The truth is that Mexico is one of the world’s most captivating destinations. From its historical landmarks and culturally rich communities to its world-famous beaches, it’s no wonder that millions of tourists flock to this mesmerizing country each year.

Are you ready to discover the safest cities in Mexico to visit?

That being said, Mexico doesn’t always have the best reputation when it comes to safety and an often unfair, sensationalized portrayal in the media can make a lot of people nervous about their visit.

The reality is that the safety situation in Mexico can vary substantially from state to state, city to city, and the various barrios within each city. 

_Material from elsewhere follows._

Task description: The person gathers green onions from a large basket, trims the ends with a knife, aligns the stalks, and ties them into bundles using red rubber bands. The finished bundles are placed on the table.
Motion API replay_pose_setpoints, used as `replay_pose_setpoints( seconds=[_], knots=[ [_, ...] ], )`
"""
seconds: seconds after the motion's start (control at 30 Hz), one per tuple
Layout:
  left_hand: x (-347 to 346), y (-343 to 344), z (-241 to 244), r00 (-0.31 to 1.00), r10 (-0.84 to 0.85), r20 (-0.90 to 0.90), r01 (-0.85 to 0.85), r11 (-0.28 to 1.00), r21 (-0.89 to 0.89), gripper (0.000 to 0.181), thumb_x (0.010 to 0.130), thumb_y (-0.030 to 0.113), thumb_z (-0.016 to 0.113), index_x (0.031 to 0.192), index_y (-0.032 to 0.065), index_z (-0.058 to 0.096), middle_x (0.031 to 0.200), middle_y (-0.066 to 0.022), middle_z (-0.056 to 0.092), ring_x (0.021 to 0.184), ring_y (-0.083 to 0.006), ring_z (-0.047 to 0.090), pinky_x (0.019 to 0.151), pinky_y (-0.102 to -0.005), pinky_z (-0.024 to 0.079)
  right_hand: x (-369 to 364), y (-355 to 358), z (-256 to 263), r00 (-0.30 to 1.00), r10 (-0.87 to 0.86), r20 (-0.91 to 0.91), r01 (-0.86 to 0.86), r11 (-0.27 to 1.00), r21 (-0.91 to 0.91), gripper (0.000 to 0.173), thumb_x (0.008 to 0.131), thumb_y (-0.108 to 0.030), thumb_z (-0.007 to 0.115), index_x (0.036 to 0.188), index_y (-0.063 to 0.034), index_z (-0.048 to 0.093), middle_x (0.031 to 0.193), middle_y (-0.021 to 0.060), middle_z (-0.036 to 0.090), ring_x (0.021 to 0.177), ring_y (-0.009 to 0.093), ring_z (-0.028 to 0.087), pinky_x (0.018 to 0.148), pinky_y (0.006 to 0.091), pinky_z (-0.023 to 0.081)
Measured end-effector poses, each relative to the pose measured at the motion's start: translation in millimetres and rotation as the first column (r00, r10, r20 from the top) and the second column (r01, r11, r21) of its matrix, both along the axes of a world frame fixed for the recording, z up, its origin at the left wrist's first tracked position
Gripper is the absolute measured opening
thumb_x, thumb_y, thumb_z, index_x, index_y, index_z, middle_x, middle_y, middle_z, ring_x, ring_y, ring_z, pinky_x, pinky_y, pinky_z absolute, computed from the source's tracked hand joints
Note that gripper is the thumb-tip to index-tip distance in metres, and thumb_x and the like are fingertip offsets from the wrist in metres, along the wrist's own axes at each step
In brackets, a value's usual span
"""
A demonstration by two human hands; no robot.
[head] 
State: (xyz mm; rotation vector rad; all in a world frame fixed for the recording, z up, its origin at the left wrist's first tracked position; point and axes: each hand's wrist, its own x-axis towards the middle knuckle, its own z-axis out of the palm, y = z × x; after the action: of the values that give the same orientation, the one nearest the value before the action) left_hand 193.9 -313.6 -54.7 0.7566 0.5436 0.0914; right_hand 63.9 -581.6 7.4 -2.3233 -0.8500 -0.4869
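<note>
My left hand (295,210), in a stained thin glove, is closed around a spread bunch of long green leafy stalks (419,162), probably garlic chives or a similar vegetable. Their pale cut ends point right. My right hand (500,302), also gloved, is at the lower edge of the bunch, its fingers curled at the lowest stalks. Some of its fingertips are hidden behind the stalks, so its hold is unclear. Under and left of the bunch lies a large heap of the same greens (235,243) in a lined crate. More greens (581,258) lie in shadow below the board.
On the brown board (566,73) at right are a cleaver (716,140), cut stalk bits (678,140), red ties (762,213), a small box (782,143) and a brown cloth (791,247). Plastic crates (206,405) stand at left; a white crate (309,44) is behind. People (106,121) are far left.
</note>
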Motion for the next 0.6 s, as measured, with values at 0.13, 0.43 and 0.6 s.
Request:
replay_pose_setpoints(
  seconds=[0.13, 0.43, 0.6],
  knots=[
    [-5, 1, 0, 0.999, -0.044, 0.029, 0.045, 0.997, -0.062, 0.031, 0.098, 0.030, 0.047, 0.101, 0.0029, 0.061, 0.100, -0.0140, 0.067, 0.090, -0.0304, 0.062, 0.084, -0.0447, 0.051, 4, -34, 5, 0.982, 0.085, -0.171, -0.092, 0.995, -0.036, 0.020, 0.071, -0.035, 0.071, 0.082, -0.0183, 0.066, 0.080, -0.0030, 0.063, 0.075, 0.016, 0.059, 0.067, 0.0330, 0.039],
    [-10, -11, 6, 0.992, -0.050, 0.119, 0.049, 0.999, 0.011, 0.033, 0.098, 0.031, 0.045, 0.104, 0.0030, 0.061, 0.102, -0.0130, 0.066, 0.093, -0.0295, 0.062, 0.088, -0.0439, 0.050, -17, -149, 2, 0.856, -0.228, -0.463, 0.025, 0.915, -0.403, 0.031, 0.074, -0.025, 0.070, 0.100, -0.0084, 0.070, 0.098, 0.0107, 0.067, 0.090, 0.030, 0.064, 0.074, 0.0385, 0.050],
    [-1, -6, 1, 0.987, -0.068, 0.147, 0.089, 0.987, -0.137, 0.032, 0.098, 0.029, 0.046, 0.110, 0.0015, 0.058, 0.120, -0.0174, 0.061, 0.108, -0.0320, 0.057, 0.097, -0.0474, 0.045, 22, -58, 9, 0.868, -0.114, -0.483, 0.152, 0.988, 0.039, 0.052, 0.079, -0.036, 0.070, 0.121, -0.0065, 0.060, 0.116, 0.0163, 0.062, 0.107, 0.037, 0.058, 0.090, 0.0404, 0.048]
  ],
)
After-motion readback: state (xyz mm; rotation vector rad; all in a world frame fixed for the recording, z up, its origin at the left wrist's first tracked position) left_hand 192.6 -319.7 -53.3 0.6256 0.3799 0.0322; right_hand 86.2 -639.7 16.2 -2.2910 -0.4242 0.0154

Most parts of Mexico where dangerous or violent things happen are not places where you are likely to find yourself as a tourist anyway. If you follow basic safety precautions, you’ll stay safe and relaxed while experiencing this wonderful country.

However, if you are apprehensive, some of the safest cities in Mexico are summarized below. They are great destinations for first-time visitors and include beachside hotspots, cultural gems, and charming towns and cities that should be on any traveler’s bucket list. 

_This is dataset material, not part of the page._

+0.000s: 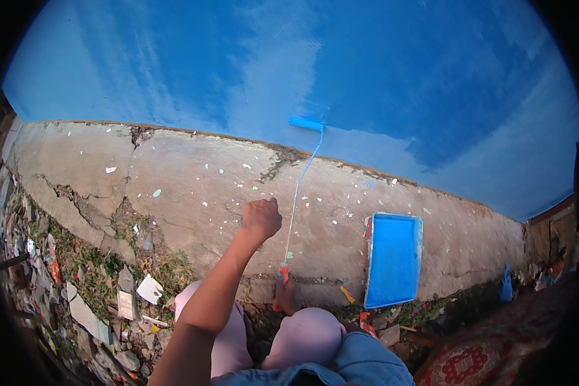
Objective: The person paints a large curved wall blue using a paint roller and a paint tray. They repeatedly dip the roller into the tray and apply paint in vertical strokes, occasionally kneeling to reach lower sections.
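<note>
My right hand (286,292) grips the orange handle of a paint roller (306,123), low in front of my knees. The roller's long wire frame reaches up to the wall, and its blue-coated cover lies against the blue-painted wall (376,62) near the bottom edge. My left hand (262,218) is closed in a fist above the concrete ledge, left of the wire frame, with nothing visible in it. Right of the roller, a paint tray (395,260) coated with blue paint rests on the ledge. The blue on the wall varies between darker and paler patches.
A cracked concrete ledge (198,193) with scattered paint flakes runs along the wall's foot. A yellow-handled object (347,294) lies left of the tray. Rubble (89,316), weeds and litter cover the ground at lower left. Red patterned fabric (468,362) is at lower right.
</note>
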Demonstrator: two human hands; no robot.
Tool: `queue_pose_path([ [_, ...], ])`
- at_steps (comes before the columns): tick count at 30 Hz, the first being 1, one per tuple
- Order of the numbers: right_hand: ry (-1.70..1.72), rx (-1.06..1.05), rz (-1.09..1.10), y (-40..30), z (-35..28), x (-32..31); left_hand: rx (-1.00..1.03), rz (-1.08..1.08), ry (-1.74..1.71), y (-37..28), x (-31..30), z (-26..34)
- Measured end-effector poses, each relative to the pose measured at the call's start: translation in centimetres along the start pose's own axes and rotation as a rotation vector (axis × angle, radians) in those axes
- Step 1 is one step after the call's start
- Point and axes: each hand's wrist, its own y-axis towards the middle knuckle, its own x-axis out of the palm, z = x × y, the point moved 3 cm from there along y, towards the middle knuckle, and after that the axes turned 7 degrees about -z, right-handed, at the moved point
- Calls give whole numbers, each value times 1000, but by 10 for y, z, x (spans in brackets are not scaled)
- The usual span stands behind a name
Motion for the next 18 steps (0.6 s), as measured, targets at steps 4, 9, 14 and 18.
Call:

Before we move on to the list, one things you need to know:

This article has been written by a Travel Writer based in Mexico, so rest assured, you are in good hands here. 

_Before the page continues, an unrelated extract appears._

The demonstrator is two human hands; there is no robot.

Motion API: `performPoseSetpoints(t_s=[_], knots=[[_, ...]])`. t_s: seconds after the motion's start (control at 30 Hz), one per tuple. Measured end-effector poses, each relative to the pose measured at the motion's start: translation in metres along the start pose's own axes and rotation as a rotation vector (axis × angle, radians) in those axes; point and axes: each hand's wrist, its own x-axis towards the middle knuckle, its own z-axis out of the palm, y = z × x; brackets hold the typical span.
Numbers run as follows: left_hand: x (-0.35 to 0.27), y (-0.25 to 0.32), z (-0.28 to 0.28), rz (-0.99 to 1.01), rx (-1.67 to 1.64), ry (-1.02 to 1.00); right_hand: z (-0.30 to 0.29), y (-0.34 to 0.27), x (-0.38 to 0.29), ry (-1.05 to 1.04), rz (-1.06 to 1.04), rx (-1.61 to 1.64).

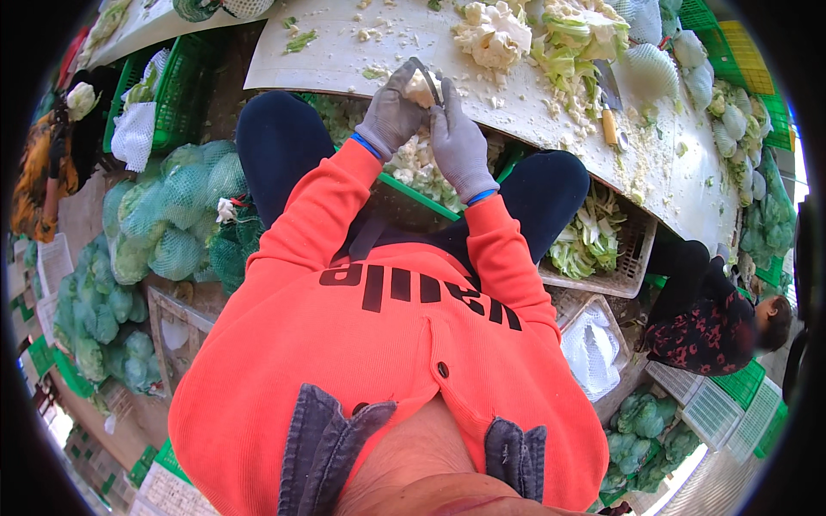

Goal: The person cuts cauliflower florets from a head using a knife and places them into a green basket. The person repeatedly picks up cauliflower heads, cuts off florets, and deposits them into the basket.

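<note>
My left hand [392, 113], in a grey work glove, grips a piece of cauliflower [421, 89] above the table's near edge. My right hand [459, 138], gloved alike, is closed on a small knife [426, 79]; its dark curved blade lies against the cauliflower, and its handle is hidden by the fingers. Below both hands, a green crate [419, 195] between my knees holds cut cauliflower florets [413, 161]. On the white table [335, 51] in front of me lie a cauliflower head [493, 35], a heap of leafy trimmings [574, 45] and many crumbs.
A wide-bladed knife with a wooden handle [609, 126] lies on the table at the right, beside a small metal tool [623, 140]. A crate of leaves [635, 258] stands by my right knee. Netted cauliflowers [177, 206] are piled at the left. A person [703, 316] sits at the right.
</note>
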Motion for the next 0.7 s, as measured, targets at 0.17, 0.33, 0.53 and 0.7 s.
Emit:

14 Safest Cities to Visit in Mexico in 2024

Mérida

The Yucatan capital of Merida is not only the safest city in Mexico but one of the safest cities in North America on the whole. Founded by the Spanish Conquistador Francisco de Montejo in 1542, the stunning colonial city makes a great base for a wider exploration of the Yucatan region. 

Merida
Merida, safest city in Mexico.

Merida’s historic center is filled with pastel-colored colonial houses painted in every color of the rainbow, cobblestone streets, traditional mercados, and ornate colonial mansions and haciendas. Plaza Grande, flanked by the impressive 16th century San Ildefonso Catedral de Mérida marks the center of town and is the location of a live Pok-ta-Pok Mayan ball game reenactment every Saturday night. 

Paseo de Montejo is the main promenade that takes you through the center of town. On Sundays, the ambiance is particularly special as the road is closed off to vehicles so that people can bicycle, jog and rollerblade down it.

Many of the old mansions here have been converted into restaurants, aperitivo bars and concept stores and are a great place for picking up thoughtful gifts and souvenirs. The Merida restaurant scene is flourishing, and new places are opening up here virtually every month.  

Yucatecan cuisine is world famous for its flavorful stews, tropical aromas, and hearty ingredients. Don’t miss dishes such as Cochinita Pibil or Sopa de Lima. 

Iconic restaurants such as Pancho Maiz and Sope Huach or friendly cafes such as Postres tradicionales “Dulce Ch’uhuk” are well worth a visit. 

If the city’s safety, kind people, and food weren’t enough, Mérida is also the home base for experiencing Mayan culture. Don’t miss a visit to the Mayan World Museum of Mérida to learn all about this strong indigenous culture. 

Afterwards, head out into the countryside to visit ruins such as Uxmal or the sacred and beautiful cenotes. 

Santiago de Queretaro

If you love historical places and beautiful architecture, then Santiago de Queretaro is a must. This city in the central Mexican state of Querétaro is truly unique. It’s also very safe, with a crime rate that’s one of the lowest in Mexico.

Santiago de Queretaro
Queretaro is one of the cities in Mexico with the lowest crime rates.

Locals affectionately refer to the state capital as “Quereta-rock” thanks to its ever-growing rock music scene and if you enjoy live music, you will find plenty of venues hosting live musicians every weekend. 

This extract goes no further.